The slow-twitch fibers show only JF (not depicted), in accordance with the in situ hybridization and immunolabeling data from Wu et al. (2011). Because the relative frequency of these fibers at 72 hpf is very small, they were ignored in the rest of the project.

Silencing of RyR3 expression results in virtual absence of the PJF

Thin sections of fast-twitch fibers from 72 hpf morphant larvae show no signs of muscle degeneration or disarrangement compared with WT (Fig. 3, A and C). This result is not surprising, as the larvae did not show any obvious development abnormalities (Fig. 3, A and C, insets). However, a major anatomical alteration is the essentially complete absence of PJF in MO-injected tails versus WT (Fig. 3, B and D). For both samples, triads are shown as simple images (top) and after enhancing the position of JF in yellow and PJF in purple (bottom). All triads show two JF profiles on each side of the T-tubule. The great majority of WT triads show one or two PJF in at least one of the four parajunctional positions of the two JSR cisternae (Fig. 3 B), but PJF are absent in practically all the triads of MO-treated tails (Fig. 3 D). The triad at right in Fig. 3 D shows one of the very rare triads in which PJF are present. Extensive counts from a large number of triads in 7–10 fish indicate that the ratio of PJF to JF is 0.79 ± 0.14 (mean ± SD; n = 7) in WT triads and 0.03 ± 0.03 (n = 10) in MO-treated fibers (Table 1). The 0.79 ratio we found in WT larvae is essentially in agreement with the range of 0.77–0.64 in adult fish calculated using qRT-PCR (Darbandi and Franck, 2009), considering that the expression of RyR1a and RyR1b, but not RyR3, is noticeably lower in the 72 hpf larva than in the adult (see Fig. 3 A in Wu et al., 2011). The effects of the MO on RyR3 expression are also confirmed by Western blotting analysis (Fig. S1).

MO-tbx5 larvae showed the lack of fins to be expected from down-regulation of the Tbx5 protein, but PJF were fully present.
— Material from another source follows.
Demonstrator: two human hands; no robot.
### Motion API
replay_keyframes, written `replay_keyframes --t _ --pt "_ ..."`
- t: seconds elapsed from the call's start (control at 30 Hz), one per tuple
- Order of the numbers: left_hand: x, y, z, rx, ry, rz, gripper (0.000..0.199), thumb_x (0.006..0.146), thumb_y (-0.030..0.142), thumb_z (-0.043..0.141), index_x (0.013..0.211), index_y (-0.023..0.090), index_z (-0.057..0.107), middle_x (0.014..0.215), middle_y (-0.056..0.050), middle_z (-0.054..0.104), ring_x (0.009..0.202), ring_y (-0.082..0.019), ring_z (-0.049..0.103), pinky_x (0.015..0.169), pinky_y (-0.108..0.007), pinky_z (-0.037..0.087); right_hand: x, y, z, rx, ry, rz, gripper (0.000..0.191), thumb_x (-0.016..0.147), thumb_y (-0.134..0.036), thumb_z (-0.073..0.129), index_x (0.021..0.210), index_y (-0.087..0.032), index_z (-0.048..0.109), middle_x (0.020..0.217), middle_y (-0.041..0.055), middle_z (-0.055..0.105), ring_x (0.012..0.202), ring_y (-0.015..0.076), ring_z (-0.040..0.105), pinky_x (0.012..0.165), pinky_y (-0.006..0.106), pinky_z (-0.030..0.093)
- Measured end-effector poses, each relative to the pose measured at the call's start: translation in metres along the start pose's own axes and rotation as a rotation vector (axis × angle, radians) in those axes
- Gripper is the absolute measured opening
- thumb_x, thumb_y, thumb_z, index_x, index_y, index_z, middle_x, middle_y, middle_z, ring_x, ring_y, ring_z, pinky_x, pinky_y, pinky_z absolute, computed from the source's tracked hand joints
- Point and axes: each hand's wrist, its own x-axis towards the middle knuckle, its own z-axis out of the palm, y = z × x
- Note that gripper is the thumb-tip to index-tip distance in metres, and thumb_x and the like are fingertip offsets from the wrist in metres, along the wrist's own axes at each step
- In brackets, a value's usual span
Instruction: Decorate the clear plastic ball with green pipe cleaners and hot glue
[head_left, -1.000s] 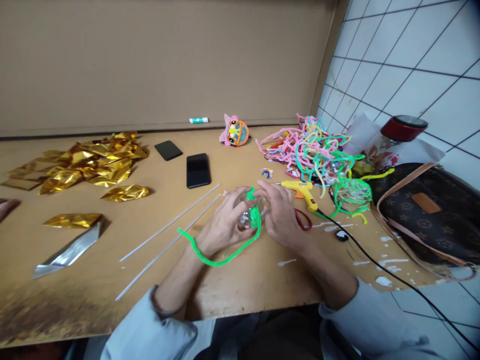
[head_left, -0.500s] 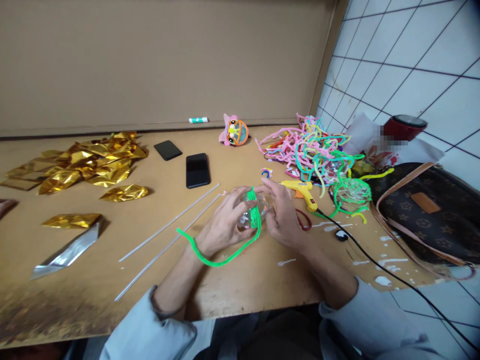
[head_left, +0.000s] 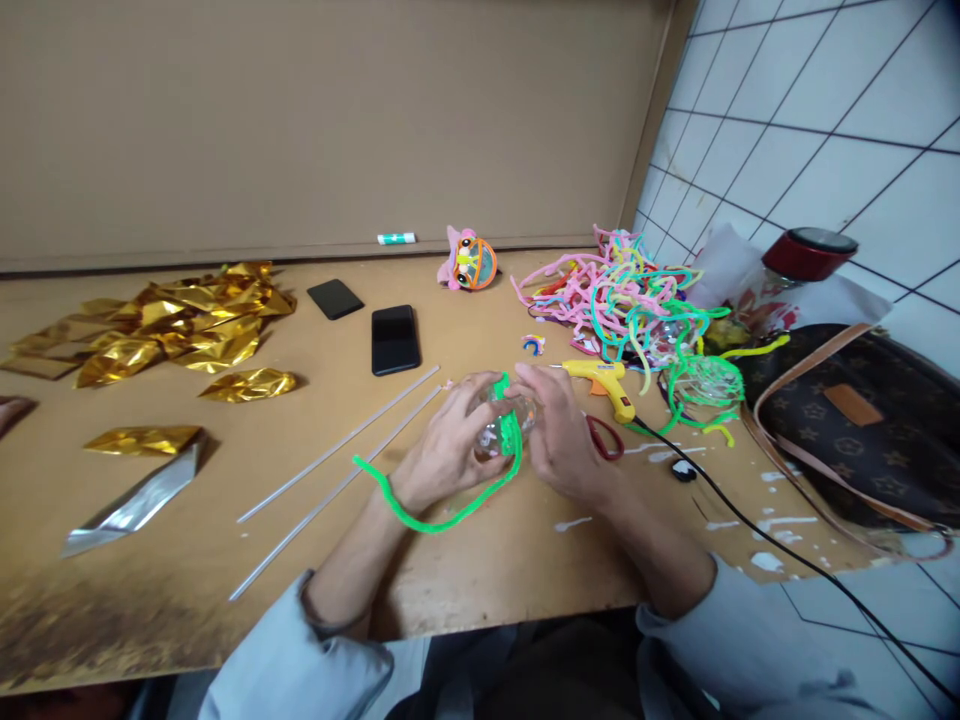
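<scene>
My left hand [head_left: 444, 438] is closed round a clear plastic ball [head_left: 486, 440], thumb below and fingers above. A band of green pipe cleaner [head_left: 510, 434] wraps the ball's middle, and its loose tail curves down and left over my left wrist. My right hand [head_left: 559, 430] presses against the ball's right side with curled fingers, its fingertips at the top of the green band. Its fingers hide part of the ball. Just beyond my right hand lies a yellow glue gun [head_left: 609, 382], and a red-handled tool [head_left: 604, 438] sits partly hidden beside it.
Gold foil pieces [head_left: 187, 330] lie at the left, two phones [head_left: 395, 340] and two thin clear sticks [head_left: 330, 500] in the middle. A tangle of pipe cleaners [head_left: 622, 290], a red-lidded jar [head_left: 806, 255] and a brown handbag [head_left: 832, 430] crowd the right. The glue gun's black cord [head_left: 750, 510] trails rightward.
My right hand has shifted slightly, its fingers moving closer in over the ball and the top of the green band. My left hand keeps its hold.
</scene>
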Motion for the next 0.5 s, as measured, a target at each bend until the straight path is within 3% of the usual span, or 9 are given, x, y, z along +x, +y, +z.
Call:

This confirmed that the almost complete disappearance of PJF was directly related to the injection of the specific MO designed to disrupt expression of RyR3 (see Fig. S2).

RyR3 silencing causes a dramatic reduction of readily detectable spontaneous calcium sparks in isolated fast-twitch fibers from zebrafish larvae

To investigate whether the relative absence of RyR3 and of PJF influences the ability of fibers to generate Ca2+ sparks, myocytes isolated from 72 hpf WT and morphant larvae were loaded with fluo-4 AM and imaged on a confocal microscope. The bathing solution included 0.3 mM caffeine to stimulate SR Ca2+ release. Fig. 4 A shows typical X-Y images of fluo-4 fluorescence from WT and morphant myocytes (left), and longitudinal X-T line scans performed to detect Ca2+ sparks (center and right). The bright fluorescent puncta in the XY images are not Ca2+ sparks, but rather localized regions of high resting fluorescence that persist with repeated scanning (see figure legend). The frequency with which Ca2+ sparks were detected was measured in 42 WT and 39 morphant fibers from four separate experiments and, on average, was found to be much higher in the WT fibers than morphant (0.083 ± 0.018 vs. 0.001 ± 0.001 sarcomere−1 s−1; ±SEM; Table 1 and Fig. 4 B, left). About 80% of the morphant fibers had no Ca2+ sparks, and spark frequency in the other 20% was low (0.007 ± 0.003 sarcomere−1 s−1); in contrast, only ∼12% of WT fibers had no sparks, and spark frequency in the WT fibers ranged as high as 0.61 sarcomere−1 s−1 (Fig. 4 B, right).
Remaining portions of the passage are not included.